TASK DIRECTIONS – Print, in exact form, the lines below from the one containing "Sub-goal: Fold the" through the one containing "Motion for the", and omit all others.

DATA BLOCK –
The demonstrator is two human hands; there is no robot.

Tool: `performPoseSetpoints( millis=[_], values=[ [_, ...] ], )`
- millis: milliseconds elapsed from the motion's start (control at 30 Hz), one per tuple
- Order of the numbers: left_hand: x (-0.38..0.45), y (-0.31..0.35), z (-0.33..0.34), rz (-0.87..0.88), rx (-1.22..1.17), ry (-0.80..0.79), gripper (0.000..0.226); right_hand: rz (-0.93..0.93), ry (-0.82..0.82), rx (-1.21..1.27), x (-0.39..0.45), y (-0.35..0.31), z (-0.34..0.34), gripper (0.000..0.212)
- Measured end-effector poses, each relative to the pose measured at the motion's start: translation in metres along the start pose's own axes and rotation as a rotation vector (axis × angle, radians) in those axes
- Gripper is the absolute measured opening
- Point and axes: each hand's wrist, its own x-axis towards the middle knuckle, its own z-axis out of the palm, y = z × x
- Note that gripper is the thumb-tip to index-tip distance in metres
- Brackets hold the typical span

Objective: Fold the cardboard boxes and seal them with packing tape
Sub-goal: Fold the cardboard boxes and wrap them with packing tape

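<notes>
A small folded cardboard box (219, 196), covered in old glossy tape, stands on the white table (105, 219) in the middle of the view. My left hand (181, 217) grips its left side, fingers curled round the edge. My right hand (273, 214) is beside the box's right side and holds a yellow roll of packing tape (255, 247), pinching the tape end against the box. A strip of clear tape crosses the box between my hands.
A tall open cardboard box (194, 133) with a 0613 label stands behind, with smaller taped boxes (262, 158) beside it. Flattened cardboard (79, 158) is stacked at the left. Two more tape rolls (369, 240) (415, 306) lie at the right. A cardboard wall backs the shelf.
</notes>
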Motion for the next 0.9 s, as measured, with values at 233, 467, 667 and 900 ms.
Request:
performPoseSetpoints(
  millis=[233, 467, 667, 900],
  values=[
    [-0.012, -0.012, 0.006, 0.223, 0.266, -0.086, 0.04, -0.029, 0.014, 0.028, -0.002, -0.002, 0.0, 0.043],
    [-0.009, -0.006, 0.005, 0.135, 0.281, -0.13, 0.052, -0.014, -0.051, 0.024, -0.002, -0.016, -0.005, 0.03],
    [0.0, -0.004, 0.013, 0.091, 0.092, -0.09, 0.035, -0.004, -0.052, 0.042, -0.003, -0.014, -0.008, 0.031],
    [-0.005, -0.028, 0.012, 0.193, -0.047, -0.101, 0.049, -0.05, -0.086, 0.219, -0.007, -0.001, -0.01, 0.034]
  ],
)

RESULT –
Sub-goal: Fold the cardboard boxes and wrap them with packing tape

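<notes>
A small folded cardboard box (219, 196), covered in old glossy tape, stands on the white table (105, 219) in the middle of the view. My left hand (181, 217) grips its left side, fingers curled round the edge. My right hand (273, 214) is beside the box's right side and holds a yellow roll of packing tape (255, 247), pinching the tape end against the box. A strip of clear tape crosses the box between my hands.
A tall open cardboard box (194, 133) with a 0613 label stands behind, with smaller taped boxes (262, 158) beside it. Flattened cardboard (79, 158) is stacked at the left. Two more tape rolls (369, 240) (415, 306) lie at the right. A cardboard wall backs the shelf.
</notes>
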Motion for the next 0.9 s, as measured, with values at 233, 467, 667 and 900 ms.

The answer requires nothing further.